En esa misma dirección el Moro, caballo por demás, representa la metáfora de una Nación soñada por las élites en contraposición con las condiciones de posibilidad plenamente políticas de las otras clases sociales en convergencia.

Para ambos casos está la máscara como recurso, el eufemismo, el agazape ideológico tras el protagonismo de un caballo; el decir de la literatura con la posibilidad que le da el juego de ficción y la responsabilidad de la historia frente a su verosimilitud. En otras palabras, la relación singular entre literatura e historia en el caso estudiado, pone en evidencia un juego de mediaciones discursivas, en las que el discurso ideológico de un momento histórico es homologado a las estructuras del discurso literario que le sirve de máscara.

A modo de síntesis puede afirmarse que en la literatura y en la historia hay figuras que se obstinan en no dejarse desarmar, como rostros que adhieren la máscara que los oculta hasta fundirse. Máscaras que se niegan a ser una cara más. Se han convertido en el ropaje más visible, en el único dispuesto para ser exhibido; por lo tanto, que se asumen reales.

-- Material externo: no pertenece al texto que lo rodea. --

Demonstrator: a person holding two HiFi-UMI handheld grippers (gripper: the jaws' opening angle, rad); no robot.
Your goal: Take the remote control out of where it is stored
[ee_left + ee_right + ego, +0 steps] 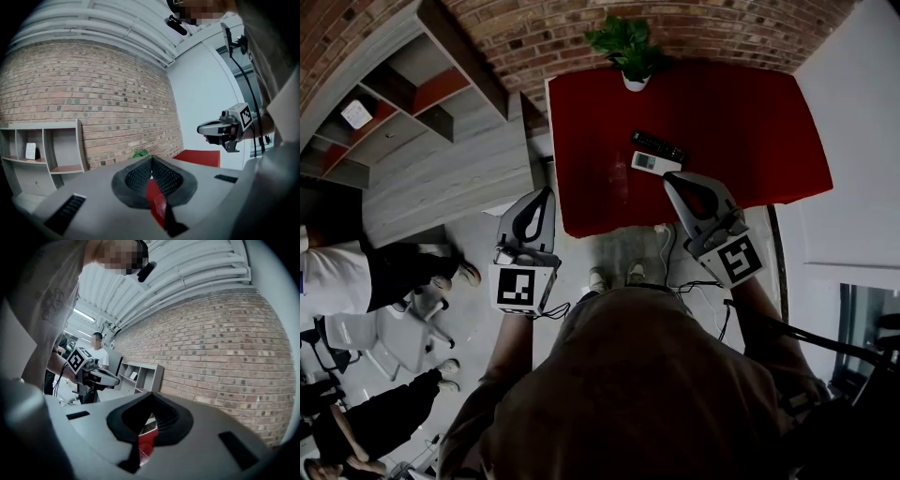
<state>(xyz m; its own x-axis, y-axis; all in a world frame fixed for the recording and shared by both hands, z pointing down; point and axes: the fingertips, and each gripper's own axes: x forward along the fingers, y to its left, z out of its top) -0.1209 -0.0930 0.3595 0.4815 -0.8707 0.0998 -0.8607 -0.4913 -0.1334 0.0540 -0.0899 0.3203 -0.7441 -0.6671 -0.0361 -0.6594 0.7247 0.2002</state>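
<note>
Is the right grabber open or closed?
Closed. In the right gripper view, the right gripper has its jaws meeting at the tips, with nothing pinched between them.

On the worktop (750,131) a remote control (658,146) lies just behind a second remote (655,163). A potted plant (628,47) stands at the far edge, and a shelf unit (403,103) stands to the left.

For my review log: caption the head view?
Left gripper and right gripper, jaws shut, before red table with black remote, white remote, plant.
</note>
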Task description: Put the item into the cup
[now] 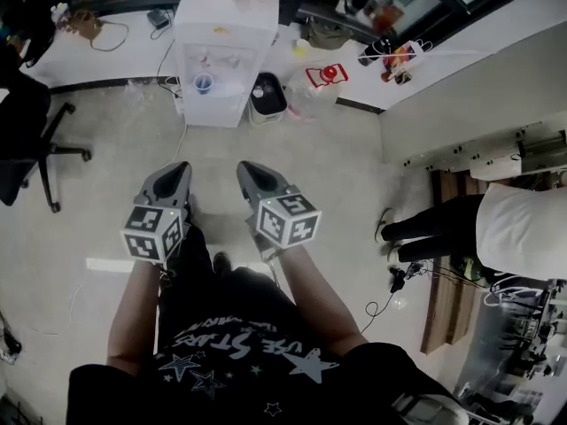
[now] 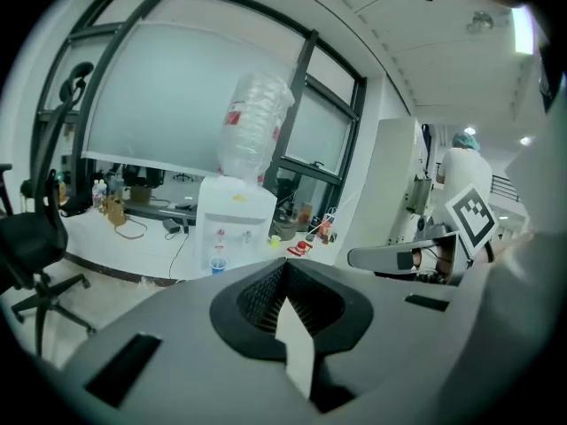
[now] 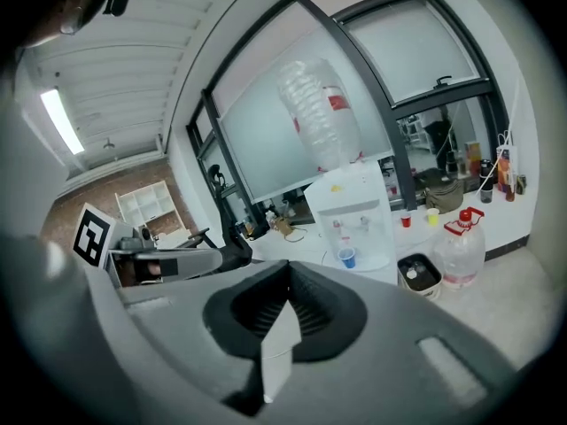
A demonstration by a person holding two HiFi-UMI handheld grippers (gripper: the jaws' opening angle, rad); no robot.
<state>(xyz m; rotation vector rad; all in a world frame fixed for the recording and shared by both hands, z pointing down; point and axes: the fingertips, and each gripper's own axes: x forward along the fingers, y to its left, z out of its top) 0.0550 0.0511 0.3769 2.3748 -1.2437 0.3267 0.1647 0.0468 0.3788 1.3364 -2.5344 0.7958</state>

Hay otras que pueden ser develadas: la máscara cae a los pies de su señor. El estrépito depende de sus años; sus años, de la perseverancia de la pintura. Otras son envoltorio del que se vale algún discurso para di-simular-se en escrituras

 

Notas al pie

1 Este artículo deriva de la investigación Entre historia y literatura: ficciones políticas en Colombia, 1860-1914, monografía de Historia, Universidad Nacional de Colombia, 2004.

2 Representado en forma biográfica, sin olvidar que cada archivo engendra sus propias ficciones.